Give back the full data, unchanged and complete.

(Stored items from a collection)
[Start of section]
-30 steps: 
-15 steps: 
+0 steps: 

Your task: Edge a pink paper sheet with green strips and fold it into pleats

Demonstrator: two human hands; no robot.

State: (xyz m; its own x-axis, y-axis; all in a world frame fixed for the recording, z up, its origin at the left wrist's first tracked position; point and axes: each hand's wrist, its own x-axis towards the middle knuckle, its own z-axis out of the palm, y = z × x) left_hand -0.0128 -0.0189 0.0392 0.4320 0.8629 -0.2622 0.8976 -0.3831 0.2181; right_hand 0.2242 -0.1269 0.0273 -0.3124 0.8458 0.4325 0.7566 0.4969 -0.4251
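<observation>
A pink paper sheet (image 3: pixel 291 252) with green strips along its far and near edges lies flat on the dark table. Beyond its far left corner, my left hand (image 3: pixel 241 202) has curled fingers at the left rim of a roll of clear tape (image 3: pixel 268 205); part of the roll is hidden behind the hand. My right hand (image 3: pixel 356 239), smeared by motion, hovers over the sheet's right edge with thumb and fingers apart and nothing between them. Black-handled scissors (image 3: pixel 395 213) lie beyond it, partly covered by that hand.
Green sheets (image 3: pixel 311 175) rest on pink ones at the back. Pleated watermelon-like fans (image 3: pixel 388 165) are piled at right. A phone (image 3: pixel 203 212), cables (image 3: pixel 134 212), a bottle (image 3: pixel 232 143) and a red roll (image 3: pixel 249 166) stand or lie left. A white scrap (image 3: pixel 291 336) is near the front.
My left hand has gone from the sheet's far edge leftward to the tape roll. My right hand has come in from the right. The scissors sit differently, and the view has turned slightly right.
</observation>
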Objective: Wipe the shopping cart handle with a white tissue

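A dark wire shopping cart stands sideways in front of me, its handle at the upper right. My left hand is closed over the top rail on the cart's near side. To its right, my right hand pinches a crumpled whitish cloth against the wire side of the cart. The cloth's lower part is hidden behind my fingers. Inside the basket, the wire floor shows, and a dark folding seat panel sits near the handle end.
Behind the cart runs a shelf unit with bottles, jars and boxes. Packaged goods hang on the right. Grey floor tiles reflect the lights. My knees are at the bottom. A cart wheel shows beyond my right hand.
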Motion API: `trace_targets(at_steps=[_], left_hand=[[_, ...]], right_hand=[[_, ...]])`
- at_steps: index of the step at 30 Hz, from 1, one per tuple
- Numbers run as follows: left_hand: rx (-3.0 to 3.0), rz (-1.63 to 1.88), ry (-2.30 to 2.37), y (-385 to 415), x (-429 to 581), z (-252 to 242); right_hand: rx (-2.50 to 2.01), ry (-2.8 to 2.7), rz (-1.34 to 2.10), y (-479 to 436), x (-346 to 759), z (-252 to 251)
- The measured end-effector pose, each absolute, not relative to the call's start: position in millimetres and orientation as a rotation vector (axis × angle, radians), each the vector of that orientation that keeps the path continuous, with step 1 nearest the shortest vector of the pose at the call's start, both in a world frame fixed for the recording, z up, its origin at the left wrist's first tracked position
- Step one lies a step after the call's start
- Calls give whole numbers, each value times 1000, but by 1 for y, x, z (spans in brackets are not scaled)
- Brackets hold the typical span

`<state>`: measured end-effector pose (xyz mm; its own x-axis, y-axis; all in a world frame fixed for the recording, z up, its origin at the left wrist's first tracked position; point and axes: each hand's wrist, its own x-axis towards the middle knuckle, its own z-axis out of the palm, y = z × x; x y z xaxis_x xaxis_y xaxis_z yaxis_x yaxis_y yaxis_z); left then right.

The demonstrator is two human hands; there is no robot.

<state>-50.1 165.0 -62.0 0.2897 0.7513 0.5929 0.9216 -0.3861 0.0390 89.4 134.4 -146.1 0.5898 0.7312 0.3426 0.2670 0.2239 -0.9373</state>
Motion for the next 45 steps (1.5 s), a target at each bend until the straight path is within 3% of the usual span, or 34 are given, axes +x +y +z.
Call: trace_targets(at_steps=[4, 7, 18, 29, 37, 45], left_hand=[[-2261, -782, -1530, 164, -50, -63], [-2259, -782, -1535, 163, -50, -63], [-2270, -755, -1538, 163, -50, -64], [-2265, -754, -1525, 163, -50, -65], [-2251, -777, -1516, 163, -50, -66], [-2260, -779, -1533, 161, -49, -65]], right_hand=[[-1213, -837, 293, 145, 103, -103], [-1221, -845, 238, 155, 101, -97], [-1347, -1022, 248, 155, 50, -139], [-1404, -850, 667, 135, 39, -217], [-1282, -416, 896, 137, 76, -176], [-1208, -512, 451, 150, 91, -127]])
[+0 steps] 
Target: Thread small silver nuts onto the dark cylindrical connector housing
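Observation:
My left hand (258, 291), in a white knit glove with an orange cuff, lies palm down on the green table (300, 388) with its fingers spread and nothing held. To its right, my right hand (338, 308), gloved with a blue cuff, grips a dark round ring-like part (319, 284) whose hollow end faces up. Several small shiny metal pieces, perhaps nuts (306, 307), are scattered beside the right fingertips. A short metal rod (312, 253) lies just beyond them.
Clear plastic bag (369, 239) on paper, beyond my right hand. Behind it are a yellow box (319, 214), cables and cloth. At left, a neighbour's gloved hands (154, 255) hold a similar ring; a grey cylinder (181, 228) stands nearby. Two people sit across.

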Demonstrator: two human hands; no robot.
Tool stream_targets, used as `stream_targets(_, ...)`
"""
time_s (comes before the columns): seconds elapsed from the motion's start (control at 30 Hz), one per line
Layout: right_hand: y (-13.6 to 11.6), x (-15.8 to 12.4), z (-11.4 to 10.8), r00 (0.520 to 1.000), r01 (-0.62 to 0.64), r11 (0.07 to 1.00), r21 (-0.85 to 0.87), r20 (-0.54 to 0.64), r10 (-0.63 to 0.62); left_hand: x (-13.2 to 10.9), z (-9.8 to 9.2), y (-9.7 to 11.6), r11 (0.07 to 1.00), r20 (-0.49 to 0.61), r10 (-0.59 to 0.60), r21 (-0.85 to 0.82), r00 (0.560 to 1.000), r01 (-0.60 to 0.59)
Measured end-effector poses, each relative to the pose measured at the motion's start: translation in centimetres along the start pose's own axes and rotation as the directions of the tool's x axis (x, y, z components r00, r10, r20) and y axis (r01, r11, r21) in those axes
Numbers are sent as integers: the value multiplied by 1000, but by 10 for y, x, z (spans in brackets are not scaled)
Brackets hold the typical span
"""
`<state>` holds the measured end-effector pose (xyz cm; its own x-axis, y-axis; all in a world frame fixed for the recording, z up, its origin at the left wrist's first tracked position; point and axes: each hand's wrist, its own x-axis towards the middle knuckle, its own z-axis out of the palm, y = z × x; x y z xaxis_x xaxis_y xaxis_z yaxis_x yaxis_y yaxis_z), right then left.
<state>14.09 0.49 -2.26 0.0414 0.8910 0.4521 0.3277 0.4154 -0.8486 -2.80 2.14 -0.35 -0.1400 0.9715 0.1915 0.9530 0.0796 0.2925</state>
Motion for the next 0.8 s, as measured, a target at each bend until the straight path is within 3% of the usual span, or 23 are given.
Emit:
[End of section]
Reply.
-30 steps: 
-15 steps: 
+0 steps: 

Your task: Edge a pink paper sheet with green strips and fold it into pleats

Demonstrator: two human hands; no robot.

State: (xyz m; its own x-axis, y-axis; all in a world frame fixed for the recording, z up, its origin at the left wrist's first tracked position; point and axes: each hand's wrist, its own x-axis towards the middle knuckle, its own z-axis out of the palm, y = z × x) left_hand -0.0128 -0.0189 0.0392 0.4320 0.8629 -0.2622 0.8976 -0.3831 0.2181; right_hand 0.2242 -0.1269 0.0273 -0.3124 0.8458 0.4325 0.7566 0.4969 -0.4251
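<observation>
A pink paper sheet (image 3: pixel 291 252) with green strips along its far and near edges lies flat on the dark table. Beyond its far left corner, my left hand (image 3: pixel 241 202) has curled fingers at the left rim of a roll of clear tape (image 3: pixel 268 205); part of the roll is hidden behind the hand. My right hand (image 3: pixel 356 239), smeared by motion, hovers over the sheet's right edge with thumb and fingers apart and nothing between them. Black-handled scissors (image 3: pixel 395 213) lie beyond it, partly covered by that hand.
Green sheets (image 3: pixel 311 175) rest on pink ones at the back. Pleated watermelon-like fans (image 3: pixel 388 165) are piled at right. A phone (image 3: pixel 203 212), cables (image 3: pixel 134 212), a bottle (image 3: pixel 232 143) and a red roll (image 3: pixel 249 166) stand or lie left. A white scrap (image 3: pixel 291 336) is near the front.
My left hand has gone from the sheet's far edge leftward to the tape roll. My right hand has come in from the right. The scissors sit differently, and the view has turned slightly right.
</observation>
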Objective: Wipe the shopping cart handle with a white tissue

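A dark wire shopping cart stands sideways in front of me, its handle at the upper right. My left hand is closed over the top rail on the cart's near side. To its right, my right hand pinches a crumpled whitish cloth against the wire side of the cart. The cloth's lower part is hidden behind my fingers. Inside the basket, the wire floor shows, and a dark folding seat panel sits near the handle end.
Behind the cart runs a shelf unit with bottles, jars and boxes. Packaged goods hang on the right. Grey floor tiles reflect the lights. My knees are at the bottom. A cart wheel shows beyond my right hand.
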Motion API: `trace_targets(at_steps=[_], left_hand=[[_, ...]], right_hand=[[_, ...]])`
- at_steps: index of the step at 30 Hz, from 1, one per tuple
- Numbers run as follows: left_hand: rx (-3.0 to 3.0), rz (-1.63 to 1.88), ry (-2.30 to 2.37), y (-385 to 415), x (-429 to 581), z (-252 to 242); right_hand: rx (-2.50 to 2.01), ry (-2.8 to 2.7), rz (-1.34 to 2.10), y (-479 to 436), x (-346 to 759), z (-252 to 251)
- The measured end-effector pose, each absolute, not relative to the call's start: position in millimetres and orientation as a rotation vector (axis × angle, radians), each the vector of that orientation that keeps the path continuous, with step 1 nearest the shortest vector of the pose at the call's start, both in a world frame fixed for the recording, z up, its origin at the left wrist's first tracked position
- Step one lies a step after the call's start
- Calls give whole numbers, each value times 1000, but by 1 for y, x, z (spans in brackets are not scaled)
- Brackets hold the typical span

`<state>`: measured end-effector pose (xyz mm; its own x-axis, y-axis; all in a world frame fixed for the recording, z up, its origin at the left wrist's first tracked position; point and axes: each hand's wrist, its own x-axis towards the middle knuckle, its own z-axis out of the palm, y = z × x; x y z xaxis_x xaxis_y xaxis_z yaxis_x yaxis_y yaxis_z); left then right.

The demonstrator is two human hands; there is no robot.

<state>-50.1 165.0 -62.0 0.2897 0.7513 0.5929 0.9216 -0.3861 0.0390 89.4 134.4 -146.1 0.5898 0.7312 0.3426 0.2670 0.2239 -0.9373</state>
Motion for the next 45 steps (1.5 s), a target at each bend until the straight path is within 3% of the usual span, or 34 are given, axes +x +y +z.
Call: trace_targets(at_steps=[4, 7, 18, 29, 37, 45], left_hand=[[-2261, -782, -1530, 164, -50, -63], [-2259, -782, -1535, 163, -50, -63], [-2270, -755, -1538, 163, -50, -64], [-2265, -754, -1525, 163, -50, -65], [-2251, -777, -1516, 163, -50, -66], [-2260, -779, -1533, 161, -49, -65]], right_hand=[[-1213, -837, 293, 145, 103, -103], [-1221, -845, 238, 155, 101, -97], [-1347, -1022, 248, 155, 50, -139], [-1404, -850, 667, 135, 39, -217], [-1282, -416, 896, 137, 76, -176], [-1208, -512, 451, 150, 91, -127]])
[+0 steps] 
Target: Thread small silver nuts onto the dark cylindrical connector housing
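Observation:
My left hand (258, 291), in a white knit glove with an orange cuff, lies palm down on the green table (300, 388) with its fingers spread and nothing held. To its right, my right hand (338, 308), gloved with a blue cuff, grips a dark round ring-like part (319, 284) whose hollow end faces up. Several small shiny metal pieces, perhaps nuts (306, 307), are scattered beside the right fingertips. A short metal rod (312, 253) lies just beyond them.
Clear plastic bag (369, 239) on paper, beyond my right hand. Behind it are a yellow box (319, 214), cables and cloth. At left, a neighbour's gloved hands (154, 255) hold a similar ring; a grey cylinder (181, 228) stands nearby. Two people sit across.
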
Demonstrator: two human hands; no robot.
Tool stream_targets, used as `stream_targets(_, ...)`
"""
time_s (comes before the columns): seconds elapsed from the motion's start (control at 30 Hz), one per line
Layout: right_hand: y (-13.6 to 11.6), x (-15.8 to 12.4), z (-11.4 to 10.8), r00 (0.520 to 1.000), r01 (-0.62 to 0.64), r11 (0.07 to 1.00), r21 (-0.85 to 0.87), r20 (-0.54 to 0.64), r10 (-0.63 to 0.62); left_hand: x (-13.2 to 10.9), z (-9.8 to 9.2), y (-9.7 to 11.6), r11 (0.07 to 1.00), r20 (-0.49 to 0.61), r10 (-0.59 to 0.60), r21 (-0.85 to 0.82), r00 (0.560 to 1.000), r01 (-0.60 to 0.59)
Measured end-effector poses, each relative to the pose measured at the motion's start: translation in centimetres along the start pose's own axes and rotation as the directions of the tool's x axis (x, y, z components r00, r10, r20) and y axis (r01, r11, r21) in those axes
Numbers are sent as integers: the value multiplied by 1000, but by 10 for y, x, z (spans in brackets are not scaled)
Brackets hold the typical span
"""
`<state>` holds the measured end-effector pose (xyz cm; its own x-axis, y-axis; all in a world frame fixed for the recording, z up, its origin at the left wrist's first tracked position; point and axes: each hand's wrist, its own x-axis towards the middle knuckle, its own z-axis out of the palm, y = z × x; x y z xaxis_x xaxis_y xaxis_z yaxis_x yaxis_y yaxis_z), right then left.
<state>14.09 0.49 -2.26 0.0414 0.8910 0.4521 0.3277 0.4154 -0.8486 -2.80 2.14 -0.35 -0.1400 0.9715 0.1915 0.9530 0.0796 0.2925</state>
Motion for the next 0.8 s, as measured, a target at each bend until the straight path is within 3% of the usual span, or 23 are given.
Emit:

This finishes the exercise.